Colonial Development and Welfare Act 1959
- Parliament of the United Kingdom
- Long title: An Act to consolidate the Colonial Development and Welfare Acts, 1940 to 1959.
- Citation: 7 & 8 Eliz. 2. c. 71
- Territorial extent: United Kingdom

Dates
- Royal assent: 29 July 1959
- Commencement: 29 July 1959
- Repealed: 27 May 1976

Other legislation
- Amends: See § Repealed enactments
- Repeals/revokes: See § Repealed enactments
- Amended by: Commonwealth Development Act 1963; National Loans Act 1968; Statute Law (Repeals) Act 1974;
- Repealed by: Statute Law (Repeals) Act 1976

Status: Repealed

Text of statute as originally enacted

= Colonial Development and Welfare Act 1959 =

Act of the Parliament of the United Kingdom

The Colonial Development and Welfare Act 1959 (7 & 8 Eliz. 2. c. 71) was an act of the Parliament of the United Kingdom that consolidated the Colonial Development and Welfare Acts, 1940 to 1959.

== Provisions ==
=== Repealed enactments ===
Section 10(1) of the act repealed 5 enactments, listed in the schedule to the act.

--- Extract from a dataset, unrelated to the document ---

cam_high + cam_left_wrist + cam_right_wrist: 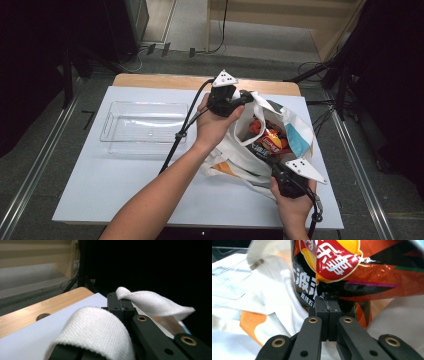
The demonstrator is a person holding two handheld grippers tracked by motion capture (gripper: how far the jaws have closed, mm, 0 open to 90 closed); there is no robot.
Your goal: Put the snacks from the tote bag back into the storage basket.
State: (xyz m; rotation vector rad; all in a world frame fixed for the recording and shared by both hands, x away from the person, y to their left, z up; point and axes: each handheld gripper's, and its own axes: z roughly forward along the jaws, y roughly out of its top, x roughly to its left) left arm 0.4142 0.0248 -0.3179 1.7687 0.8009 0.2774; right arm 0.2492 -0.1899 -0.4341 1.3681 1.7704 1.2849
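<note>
While lifting the chip bag (352, 267) out of the tote (295, 137), keep the right gripper (328, 305) clamped on the bag's bottom seam, jaws fully together on the foil. Hold the left gripper (122, 307) closed on the strap (152, 303), raised at the tote's far rim, so the mouth stays open. Draw the bag up and toward the near side, slowly, clear of the cloth. Avoid jerking: thin foil at the seam probably tears or slips. Likely destination, judging by layout: the bin (142, 127), standing empty left of the tote on the mat (110, 185).
</note>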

| Citation | Short title | Extent of repeal |
|---|---|---|
| 3 & 4 Geo. 6. c. 40 | Colonial Development and Welfare Act 1940 | The whole act. |
| 8 & 9 Geo. 6. c. 20 | Colonial Development and Welfare Act 1945 | The whole act. |
| 3 & 4 Eliz. 2. c. 6 | Colonial Development and Welfare Act 1955 | The whole act. |
| 5 & 6 Eliz. 2. c. 54 | Tanganyika Agricultural Corporation Act 1957 | In section one, subsection (2). |
| 7 & 8 Eliz. 2. c. 29 | Colonial Development and Welfare (Amendment) Act 1959 | The whole act. |

== Subsequent developments ==
Section 10(1) of, and the schedule to, the act were repealed by section 1 of, and part XI of the schedule to, the Statute Law (Repeals) Act 1974, which came into force on 27 June 1974.

The whole act was repealed by section 1(1) of, and part XIII of schedule 1 to, the Statute Law (Repeals) Act 1976, which came into force on 27 May 1976.